#### [Work order]
Only the lines from the start of the entries through the line with "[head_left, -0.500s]" are wanted; please output them exactly.

Excerpts from a dataset:
_ _ _

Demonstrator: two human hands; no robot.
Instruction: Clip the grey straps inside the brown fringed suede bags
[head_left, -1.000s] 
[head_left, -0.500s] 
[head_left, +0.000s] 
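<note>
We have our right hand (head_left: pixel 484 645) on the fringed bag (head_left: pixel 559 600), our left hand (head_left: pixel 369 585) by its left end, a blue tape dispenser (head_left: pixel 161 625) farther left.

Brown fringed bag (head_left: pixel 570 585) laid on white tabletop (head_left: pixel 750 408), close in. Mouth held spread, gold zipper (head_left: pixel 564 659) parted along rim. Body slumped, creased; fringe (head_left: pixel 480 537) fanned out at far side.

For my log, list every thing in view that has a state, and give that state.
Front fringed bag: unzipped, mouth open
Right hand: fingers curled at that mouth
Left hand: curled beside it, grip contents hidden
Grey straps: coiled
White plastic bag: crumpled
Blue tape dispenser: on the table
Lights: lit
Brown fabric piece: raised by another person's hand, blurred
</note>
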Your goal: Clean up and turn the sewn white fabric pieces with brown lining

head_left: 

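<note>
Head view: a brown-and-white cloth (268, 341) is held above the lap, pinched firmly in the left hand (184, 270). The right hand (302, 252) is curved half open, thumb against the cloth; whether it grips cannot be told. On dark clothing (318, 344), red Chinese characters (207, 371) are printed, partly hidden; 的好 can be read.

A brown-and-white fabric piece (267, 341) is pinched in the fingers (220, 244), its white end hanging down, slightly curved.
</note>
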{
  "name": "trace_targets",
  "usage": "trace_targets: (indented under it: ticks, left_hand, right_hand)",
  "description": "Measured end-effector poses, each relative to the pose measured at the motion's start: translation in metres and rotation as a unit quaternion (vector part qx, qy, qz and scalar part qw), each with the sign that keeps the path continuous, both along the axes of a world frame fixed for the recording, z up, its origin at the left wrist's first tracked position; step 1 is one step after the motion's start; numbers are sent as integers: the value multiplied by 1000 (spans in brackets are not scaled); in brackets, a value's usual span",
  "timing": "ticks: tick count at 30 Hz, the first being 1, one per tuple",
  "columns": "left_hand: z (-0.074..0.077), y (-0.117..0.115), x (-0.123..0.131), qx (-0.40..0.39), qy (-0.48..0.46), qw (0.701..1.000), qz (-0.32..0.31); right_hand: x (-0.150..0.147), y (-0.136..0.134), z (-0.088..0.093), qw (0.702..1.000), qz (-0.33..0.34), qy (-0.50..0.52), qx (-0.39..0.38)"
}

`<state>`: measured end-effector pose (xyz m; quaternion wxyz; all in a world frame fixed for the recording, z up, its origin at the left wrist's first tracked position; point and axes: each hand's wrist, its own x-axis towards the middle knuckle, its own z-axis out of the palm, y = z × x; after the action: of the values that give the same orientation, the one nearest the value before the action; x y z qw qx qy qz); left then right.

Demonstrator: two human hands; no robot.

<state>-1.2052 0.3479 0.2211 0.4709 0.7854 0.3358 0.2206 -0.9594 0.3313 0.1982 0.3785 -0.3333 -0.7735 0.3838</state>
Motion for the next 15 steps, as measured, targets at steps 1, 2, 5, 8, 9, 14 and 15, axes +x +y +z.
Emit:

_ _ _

#### [Solution to the problem]
Demonstrator: two human hands; no robot.
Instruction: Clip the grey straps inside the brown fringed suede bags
[head_left, -1.000s] 
[head_left, -0.500s] 

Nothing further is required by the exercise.